Las Vegas Review-Journal

Moon, Abe renew call for action

U.S. military begins process of bolstering South Korea’s defenses

- By Kim Tong-hyung The Associated Press

SEOUL, South Korea — The leaders of South Korea and Japan on Thursday repeated their calls for stronger action to punish North Korea over its nuclear ambitions, including denying the country oil supplies, as they met in eastern Russia.

The demand contradict­ed the stance of their host, Russian President Vladimir Putin, who in an earlier meeting with South Korean President Moon Jae-in dismissed sanctions as a solution to the country’s nuclear and missile developmen­t.

Moon and Japanese Prime Minister Shinzo Abe agreed to cooperate on seeking tougher United Nations sanctions against North Korea, which conducted its sixth nuclear test on Sunday in what it claimed was a detonation of a thermonucl­ear weapon built for missiles capable of reaching the U.S. mainland.

Moon and Abe also pledged to strengthen efforts to persuade Beijing and Moscow into cutting off oil supplies to the North, said Yoon Youngchan, Moon’s chief press secretary.

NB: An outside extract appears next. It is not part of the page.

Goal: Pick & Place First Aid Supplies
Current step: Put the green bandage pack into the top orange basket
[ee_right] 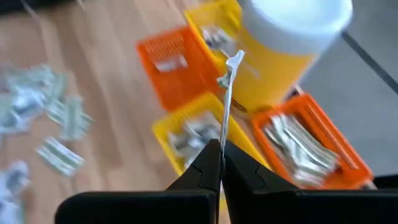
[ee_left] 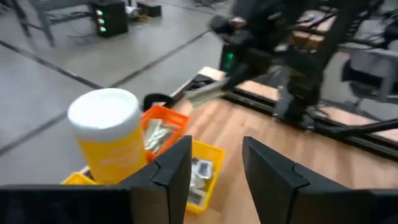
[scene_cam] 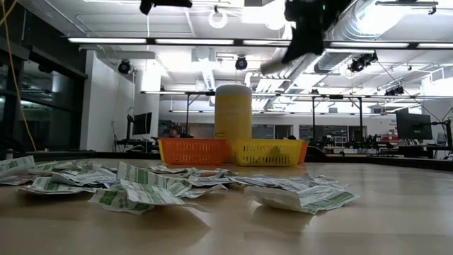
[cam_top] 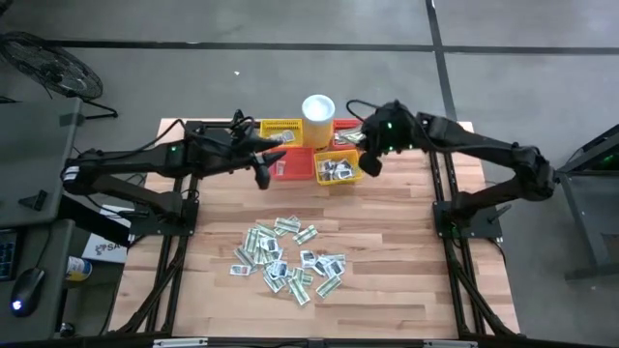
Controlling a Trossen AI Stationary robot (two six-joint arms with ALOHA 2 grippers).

Ahead of his meeting with Abe, Moon said that the North’s continuing weapons tests have created a “serious and urgent threat unseen before.”

In his meeting with Putin in the port city of Vladivosto­k, Moon urged Moscow to support stronger sanctions against North Korea, but Putin called for talks with North Korea, saying sanctions are not a solution to the country’s nuclear and missile developmen­t.

Putin also expressed concern that cutting off oil supplies would hurt regular North Koreans, Yoon said. Ahead of his meeting with Putin, Moon said the situation could get out of hand if North Korea’s missile and nuclear tests aren’t stopped.

“We should not give in to emotions and push Pyongyang into a corner,” Putin said in a news conference after the meeting, held on the sidelines of a conference on economic developmen­t of Russia’s Far East. “As never before, everyone should show restraint and refrain from steps leading to escalation and tensions.”

Seoul’s Defense Ministry on Thursday said the U.S. military has completed adding more launchers to a contentiou­s U.S. missile-defense system in South Korea to better cope with North Korean threats. The deployment of the Terminal High-altitude Area Defense system has angered North Korea but also China and Russia, which see the system’s powerful radar as a threat to their own security.

Several U.S. military vehicles, including trucks carrying payloads covered in black sheets that appeared to be launchers, were seen heading toward a former golf course where the system has been installed.